*Given data*
========================================================================
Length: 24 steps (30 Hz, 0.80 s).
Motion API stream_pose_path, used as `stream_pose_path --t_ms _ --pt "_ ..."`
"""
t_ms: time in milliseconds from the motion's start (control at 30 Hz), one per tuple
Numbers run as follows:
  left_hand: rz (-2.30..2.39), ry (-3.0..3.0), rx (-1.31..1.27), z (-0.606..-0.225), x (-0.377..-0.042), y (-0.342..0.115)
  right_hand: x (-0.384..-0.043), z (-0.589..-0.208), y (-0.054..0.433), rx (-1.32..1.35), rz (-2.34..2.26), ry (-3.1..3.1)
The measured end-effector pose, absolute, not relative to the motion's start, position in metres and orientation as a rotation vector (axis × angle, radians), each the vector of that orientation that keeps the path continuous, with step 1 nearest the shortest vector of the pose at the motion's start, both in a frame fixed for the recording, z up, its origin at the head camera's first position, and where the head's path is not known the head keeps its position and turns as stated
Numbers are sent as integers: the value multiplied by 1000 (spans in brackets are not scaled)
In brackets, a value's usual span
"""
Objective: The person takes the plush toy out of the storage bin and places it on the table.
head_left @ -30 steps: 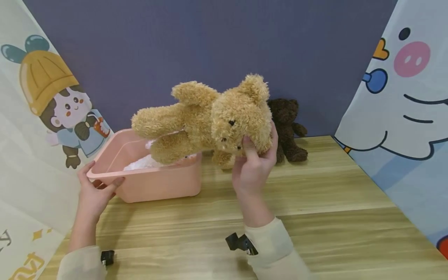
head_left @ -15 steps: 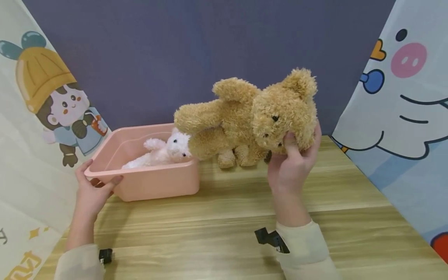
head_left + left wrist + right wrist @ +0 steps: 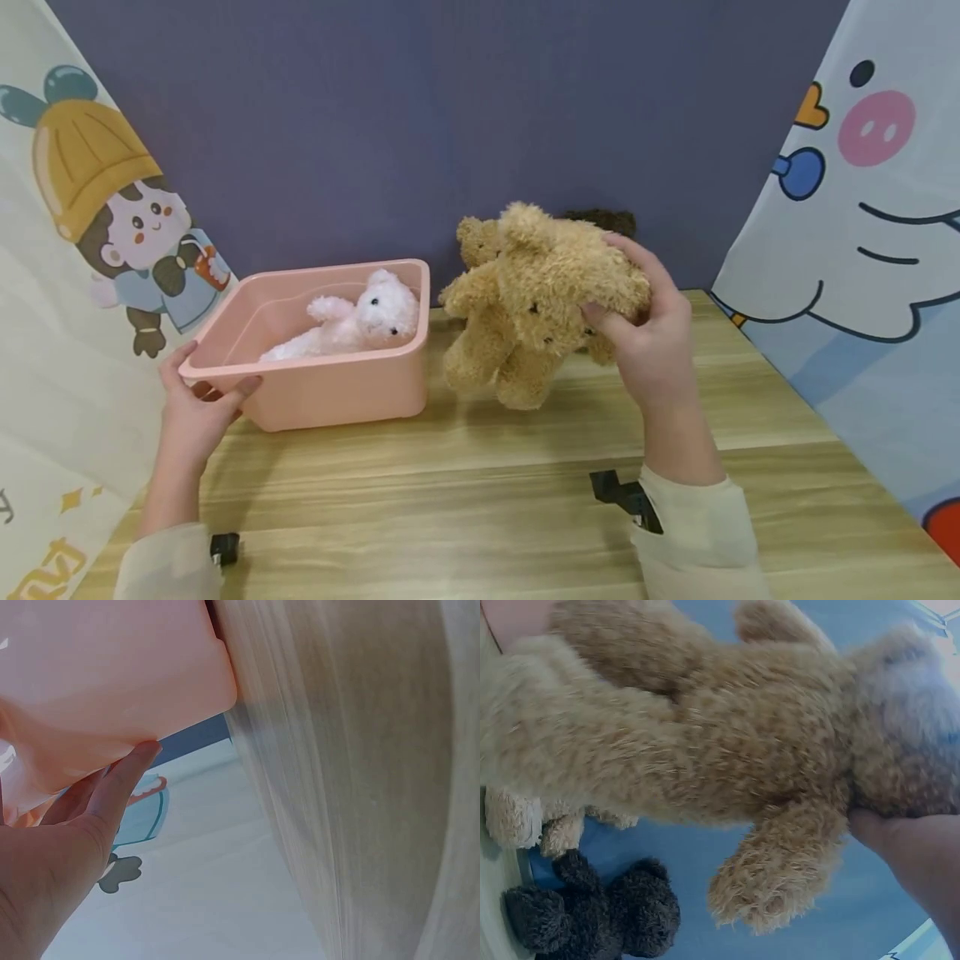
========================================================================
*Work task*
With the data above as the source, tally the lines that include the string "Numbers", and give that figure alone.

*Reply*
2